### What is being asked
Your answer should be one number, the count of lines in the entries holding the word "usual".

[Available data]

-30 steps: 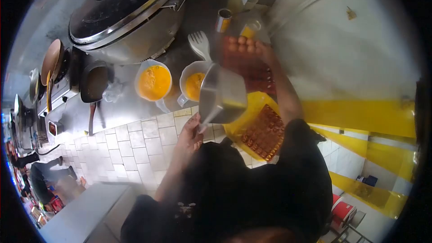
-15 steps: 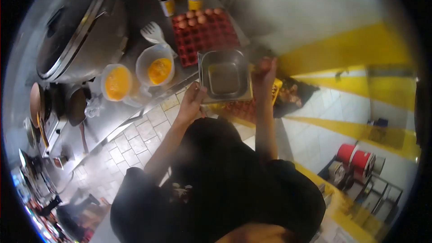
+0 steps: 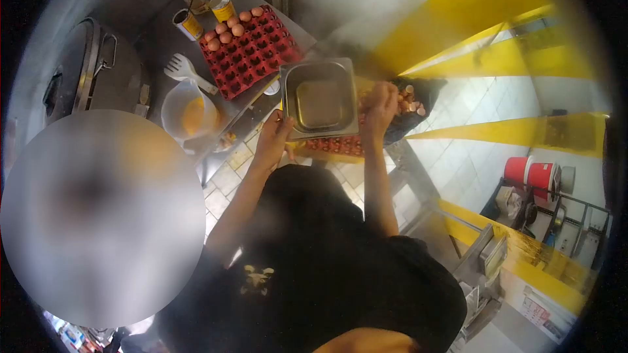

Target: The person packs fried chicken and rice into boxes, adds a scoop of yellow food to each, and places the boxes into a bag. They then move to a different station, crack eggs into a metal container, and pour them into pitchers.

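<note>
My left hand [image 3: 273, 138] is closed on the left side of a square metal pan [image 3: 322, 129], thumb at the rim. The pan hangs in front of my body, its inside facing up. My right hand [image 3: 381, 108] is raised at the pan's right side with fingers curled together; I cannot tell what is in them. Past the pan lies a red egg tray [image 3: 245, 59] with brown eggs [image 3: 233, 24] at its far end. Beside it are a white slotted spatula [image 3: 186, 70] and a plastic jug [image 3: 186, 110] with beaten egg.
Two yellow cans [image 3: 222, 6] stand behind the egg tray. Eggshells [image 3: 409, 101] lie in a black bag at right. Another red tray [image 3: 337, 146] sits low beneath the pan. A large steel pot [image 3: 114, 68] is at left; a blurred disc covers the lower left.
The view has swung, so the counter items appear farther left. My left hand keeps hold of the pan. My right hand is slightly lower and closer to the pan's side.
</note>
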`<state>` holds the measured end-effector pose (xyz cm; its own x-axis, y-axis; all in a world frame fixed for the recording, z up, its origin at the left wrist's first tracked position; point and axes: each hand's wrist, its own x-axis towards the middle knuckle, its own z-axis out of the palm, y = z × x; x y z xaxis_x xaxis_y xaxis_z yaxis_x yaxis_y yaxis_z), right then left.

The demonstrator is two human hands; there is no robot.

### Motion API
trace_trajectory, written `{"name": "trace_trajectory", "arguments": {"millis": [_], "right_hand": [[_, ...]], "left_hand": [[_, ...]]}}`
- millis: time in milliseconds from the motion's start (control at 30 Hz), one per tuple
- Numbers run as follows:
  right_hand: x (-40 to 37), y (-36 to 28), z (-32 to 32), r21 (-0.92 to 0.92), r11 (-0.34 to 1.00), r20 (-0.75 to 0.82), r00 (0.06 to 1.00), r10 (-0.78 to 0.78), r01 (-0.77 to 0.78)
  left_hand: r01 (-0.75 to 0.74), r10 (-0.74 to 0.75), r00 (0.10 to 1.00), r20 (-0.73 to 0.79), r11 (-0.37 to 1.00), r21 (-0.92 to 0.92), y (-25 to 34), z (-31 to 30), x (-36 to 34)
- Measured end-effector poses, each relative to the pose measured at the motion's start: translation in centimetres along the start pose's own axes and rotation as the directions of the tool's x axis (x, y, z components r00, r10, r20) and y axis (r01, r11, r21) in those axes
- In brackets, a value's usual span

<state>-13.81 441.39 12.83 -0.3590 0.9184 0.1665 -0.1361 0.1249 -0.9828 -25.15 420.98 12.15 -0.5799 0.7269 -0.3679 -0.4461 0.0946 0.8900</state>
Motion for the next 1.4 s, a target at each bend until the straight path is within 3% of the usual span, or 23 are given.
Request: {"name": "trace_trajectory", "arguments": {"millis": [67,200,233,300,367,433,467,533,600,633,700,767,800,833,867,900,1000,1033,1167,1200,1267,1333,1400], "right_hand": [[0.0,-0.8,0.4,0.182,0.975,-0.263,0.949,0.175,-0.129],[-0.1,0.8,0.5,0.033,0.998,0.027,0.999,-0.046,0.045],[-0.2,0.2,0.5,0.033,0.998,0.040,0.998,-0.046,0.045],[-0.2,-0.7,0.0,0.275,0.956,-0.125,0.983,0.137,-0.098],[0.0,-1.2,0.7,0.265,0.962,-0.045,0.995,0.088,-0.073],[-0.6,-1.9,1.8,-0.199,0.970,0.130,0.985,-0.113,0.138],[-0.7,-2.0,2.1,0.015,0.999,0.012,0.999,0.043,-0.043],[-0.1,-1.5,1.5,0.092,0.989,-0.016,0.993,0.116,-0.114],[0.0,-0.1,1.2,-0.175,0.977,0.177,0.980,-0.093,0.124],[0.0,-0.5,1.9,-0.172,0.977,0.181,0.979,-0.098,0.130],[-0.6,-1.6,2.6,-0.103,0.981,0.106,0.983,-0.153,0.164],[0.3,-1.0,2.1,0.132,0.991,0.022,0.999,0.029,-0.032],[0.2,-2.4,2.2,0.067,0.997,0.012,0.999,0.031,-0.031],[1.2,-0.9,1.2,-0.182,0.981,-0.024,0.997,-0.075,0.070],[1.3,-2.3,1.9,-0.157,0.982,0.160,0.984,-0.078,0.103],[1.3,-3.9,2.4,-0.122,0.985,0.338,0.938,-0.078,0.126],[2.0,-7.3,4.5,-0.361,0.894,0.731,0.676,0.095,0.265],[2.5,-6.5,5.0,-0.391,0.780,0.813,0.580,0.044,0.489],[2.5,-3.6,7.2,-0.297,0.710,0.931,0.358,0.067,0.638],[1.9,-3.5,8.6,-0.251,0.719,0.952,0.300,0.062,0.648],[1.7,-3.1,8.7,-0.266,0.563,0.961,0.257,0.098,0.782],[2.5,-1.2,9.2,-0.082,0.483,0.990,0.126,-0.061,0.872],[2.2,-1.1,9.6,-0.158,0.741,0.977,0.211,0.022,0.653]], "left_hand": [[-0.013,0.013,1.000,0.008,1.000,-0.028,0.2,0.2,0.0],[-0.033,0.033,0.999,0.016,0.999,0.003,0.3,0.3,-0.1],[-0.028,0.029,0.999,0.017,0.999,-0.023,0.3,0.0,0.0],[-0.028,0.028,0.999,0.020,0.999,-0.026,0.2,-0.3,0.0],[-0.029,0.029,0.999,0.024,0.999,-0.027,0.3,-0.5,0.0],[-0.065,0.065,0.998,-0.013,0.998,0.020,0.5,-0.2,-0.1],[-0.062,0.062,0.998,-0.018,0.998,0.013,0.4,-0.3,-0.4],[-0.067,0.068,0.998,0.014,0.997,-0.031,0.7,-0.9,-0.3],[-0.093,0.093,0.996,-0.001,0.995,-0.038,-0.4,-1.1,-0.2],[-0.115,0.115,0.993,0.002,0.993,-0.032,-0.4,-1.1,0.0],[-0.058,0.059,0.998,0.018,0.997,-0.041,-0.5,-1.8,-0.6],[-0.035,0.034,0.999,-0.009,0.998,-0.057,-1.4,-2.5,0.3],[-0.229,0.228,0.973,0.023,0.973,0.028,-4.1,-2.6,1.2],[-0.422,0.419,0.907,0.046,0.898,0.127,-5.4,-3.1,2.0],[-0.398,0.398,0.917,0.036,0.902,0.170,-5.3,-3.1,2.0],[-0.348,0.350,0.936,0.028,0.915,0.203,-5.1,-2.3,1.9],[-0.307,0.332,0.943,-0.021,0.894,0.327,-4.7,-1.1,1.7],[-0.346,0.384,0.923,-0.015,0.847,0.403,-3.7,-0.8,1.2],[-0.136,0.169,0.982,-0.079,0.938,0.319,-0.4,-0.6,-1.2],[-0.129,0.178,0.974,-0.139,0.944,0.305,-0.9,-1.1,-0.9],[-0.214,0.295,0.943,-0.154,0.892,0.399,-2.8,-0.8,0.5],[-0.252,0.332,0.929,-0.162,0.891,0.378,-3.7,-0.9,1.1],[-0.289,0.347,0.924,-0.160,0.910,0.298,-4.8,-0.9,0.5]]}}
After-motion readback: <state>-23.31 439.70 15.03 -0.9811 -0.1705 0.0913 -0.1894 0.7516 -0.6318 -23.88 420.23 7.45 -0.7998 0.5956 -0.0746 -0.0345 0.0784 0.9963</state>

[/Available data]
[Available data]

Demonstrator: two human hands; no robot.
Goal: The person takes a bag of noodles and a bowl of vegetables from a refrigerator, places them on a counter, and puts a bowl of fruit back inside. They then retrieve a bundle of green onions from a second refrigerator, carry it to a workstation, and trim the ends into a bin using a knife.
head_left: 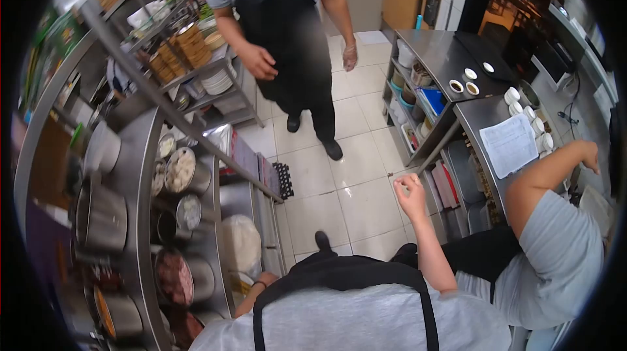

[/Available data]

### The completed task
2